__Exercise__
Begin at the line containing "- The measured" in the entries below and end at the line containing "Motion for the"; transcribe that range exactly and nothing outside it.

__Records contained in a dataset__
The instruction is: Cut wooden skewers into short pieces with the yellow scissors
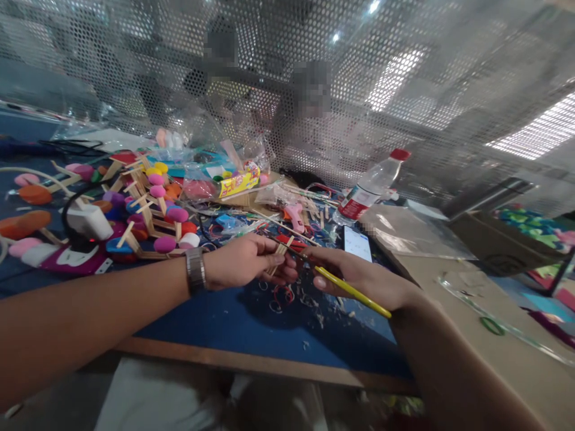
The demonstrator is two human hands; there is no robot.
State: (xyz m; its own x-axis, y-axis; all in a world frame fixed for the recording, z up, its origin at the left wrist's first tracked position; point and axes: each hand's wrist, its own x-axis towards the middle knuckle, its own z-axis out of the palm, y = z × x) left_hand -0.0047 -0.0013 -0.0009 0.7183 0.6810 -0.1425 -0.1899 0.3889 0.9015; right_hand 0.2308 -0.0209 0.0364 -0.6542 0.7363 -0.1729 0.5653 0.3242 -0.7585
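Note:
My left hand [249,260], with a metal watch on the wrist, pinches a small bundle of pale wooden sticks [279,254] between thumb and fingers. My right hand [339,272] is closed around a yellow-handled tool [354,292]. Its dark, thin metal end reaches left to the sticks; whether it touches them I cannot make out. Part of the tool is hidden by my right fingers, so its exact kind is unclear. Below both hands, red and white rubber bands [283,295] and small scraps lie on the blue tabletop [215,323].
Wooden stick figures with coloured pompom-like pieces [155,209] crowd the left, beside a purple and white device [81,254]. A pink glue gun [294,216], a bottle [371,188] and a phone [357,244] stand or lie beyond my hands. Cardboard [449,287] covers the right; a perforated metal screen [269,72] rises behind.

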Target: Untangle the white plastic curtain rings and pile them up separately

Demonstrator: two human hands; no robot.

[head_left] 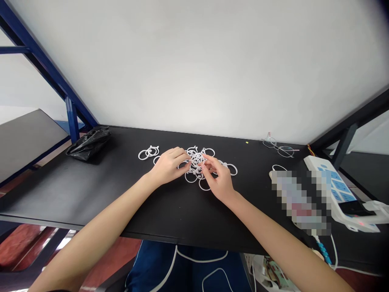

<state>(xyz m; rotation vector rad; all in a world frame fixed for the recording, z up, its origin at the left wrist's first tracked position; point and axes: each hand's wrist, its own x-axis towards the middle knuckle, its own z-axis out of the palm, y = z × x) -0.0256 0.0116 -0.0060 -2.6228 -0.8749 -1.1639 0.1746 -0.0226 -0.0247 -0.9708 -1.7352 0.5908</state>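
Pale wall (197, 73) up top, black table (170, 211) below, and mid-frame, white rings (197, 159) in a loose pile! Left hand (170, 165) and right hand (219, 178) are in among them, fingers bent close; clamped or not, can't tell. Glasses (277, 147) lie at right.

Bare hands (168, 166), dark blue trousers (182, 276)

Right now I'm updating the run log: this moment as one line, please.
left hand: at white ring pile | right hand: at same pile, opposite side | black bag: left | power strip: right
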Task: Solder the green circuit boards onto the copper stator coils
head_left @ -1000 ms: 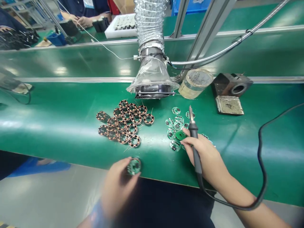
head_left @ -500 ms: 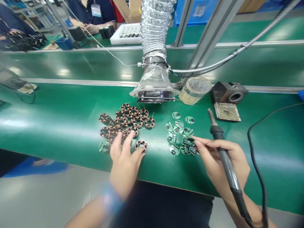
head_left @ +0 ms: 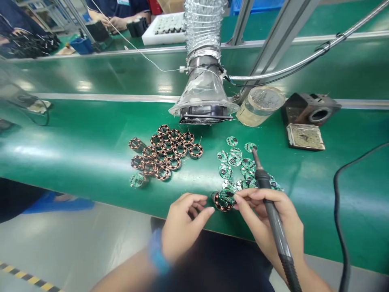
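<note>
Counter (head_left: 91,117), green, its front edge near the work; a nudge towards that edge could send small parts to the floor. Right hand (head_left: 270,225), closed about a soldering iron (head_left: 274,223), finger and thumb also pinching a circuit board; the double load could loosen either grip. Left hand (head_left: 185,227), half open, thumb and forefinger apart, nothing seen in its hold; just beside the ring, contact unclear; a ring not steadied could slide. Soldering iron, tip pointing to the counter's back edge, over the loose boards (head_left: 235,157); whether it touches one cannot be told; if hot, a dip of the wrist could scorch them. Wound ring (head_left: 224,207), copper-coiled, near the counter's front edge between the hands; a knock could tip it. Circuit board (head_left: 226,197), round, over the ring; released off-centre, it could seat crooked.
</note>
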`<state>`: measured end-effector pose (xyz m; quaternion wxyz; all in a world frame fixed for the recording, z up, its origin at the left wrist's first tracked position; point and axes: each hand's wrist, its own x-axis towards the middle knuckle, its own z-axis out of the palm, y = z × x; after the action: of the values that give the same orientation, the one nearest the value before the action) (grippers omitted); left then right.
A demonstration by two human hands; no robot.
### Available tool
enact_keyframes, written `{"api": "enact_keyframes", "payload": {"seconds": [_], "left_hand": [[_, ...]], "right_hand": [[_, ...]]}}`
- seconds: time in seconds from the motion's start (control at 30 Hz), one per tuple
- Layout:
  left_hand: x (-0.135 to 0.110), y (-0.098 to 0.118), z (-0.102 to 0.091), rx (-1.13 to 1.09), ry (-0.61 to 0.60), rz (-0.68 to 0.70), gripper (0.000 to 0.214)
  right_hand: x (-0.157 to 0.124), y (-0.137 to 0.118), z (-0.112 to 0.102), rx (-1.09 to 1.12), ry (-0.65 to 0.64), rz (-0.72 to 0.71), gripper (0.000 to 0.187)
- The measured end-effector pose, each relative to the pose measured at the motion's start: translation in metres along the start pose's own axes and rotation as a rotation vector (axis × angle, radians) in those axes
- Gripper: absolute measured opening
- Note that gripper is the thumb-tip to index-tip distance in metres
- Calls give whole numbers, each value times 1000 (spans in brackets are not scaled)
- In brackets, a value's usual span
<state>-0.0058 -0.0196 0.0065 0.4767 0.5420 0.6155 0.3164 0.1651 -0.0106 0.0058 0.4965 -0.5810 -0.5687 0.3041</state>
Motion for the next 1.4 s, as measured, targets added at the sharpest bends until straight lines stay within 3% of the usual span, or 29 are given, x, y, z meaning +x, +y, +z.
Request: {"api": "enact_keyframes", "payload": {"seconds": [0.17, 0.27, 0.33, 0.47, 0.53, 0.6, 0.7, 0.77, 0.87, 0.97, 1.2, 1.27, 1.4], "left_hand": [[13, 6, 12, -216, -10, -142, 11], [15, 5, 14, -222, -23, -111, 9], [12, -1, 13, -185, -13, 7, 8], [-1, -24, 5, 132, 14, 530, 10], [-7, -31, 1, 330, -19, 708, 17], [-10, -32, -3, 381, 4, 677, 21], [-3, -19, -3, 205, 86, 404, 18], [6, -10, -1, 64, 29, 263, 15], [17, -2, 4, -83, -58, 190, 11], [18, -3, 9, -170, -29, 203, 10], [6, -6, 14, -166, 50, 280, 9], [7, -5, 13, -110, 59, 311, 9], [12, -2, 4, 232, -20, 568, 22]], "right_hand": [[-9, -2, 9, 8, 62, 18, 21], [-14, 3, 12, -43, 69, -14, 19], [-17, 8, 12, -86, 72, -69, 20], [-18, 15, 5, -207, 26, -224, 25], [-14, 14, 1, -264, -29, -295, 26], [-8, 12, -3, -307, -100, -368, 28], [-1, 9, -6, -321, -175, -418, 29], [-2, 9, -6, -289, -146, -384, 28], [-10, 11, -3, -196, -15, -264, 28], [-20, 14, 6, -127, 76, -208, 31], [-26, 18, 18, -257, 98, -325, 28], [-26, 17, 16, -313, 61, -332, 26], [-28, 19, 12, -236, 22, -222, 26]]}}
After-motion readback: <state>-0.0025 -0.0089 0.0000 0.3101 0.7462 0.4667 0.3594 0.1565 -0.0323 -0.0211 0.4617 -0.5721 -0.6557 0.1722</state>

__Answer to the exercise__
- The measured end-effector pose, each relative to the pose measured at the motion's start: translation in metres along the start pose's own axes and rotation as a rotation vector (axis × angle, radians) in those axes
- Gripper: absolute measured opening
- Note that gripper is the thumb-tip to index-tip distance in metres
- Calls give whole numbers, each value times 1000 (spans in brackets are not scaled)
- In brackets, a value's usual span
<state>-0.0058 -0.0196 0.0065 0.4767 0.5420 0.6155 0.3164 0.1651 -0.0106 0.0058 0.4965 -0.5810 -0.5687 0.3041</state>
Motion for the next 1.4 s, as measured, targets added at the sharpest bends until straight lines stay within 3% of the usual span, or 29 are given, x, y, z meaning +x, +y, +z.

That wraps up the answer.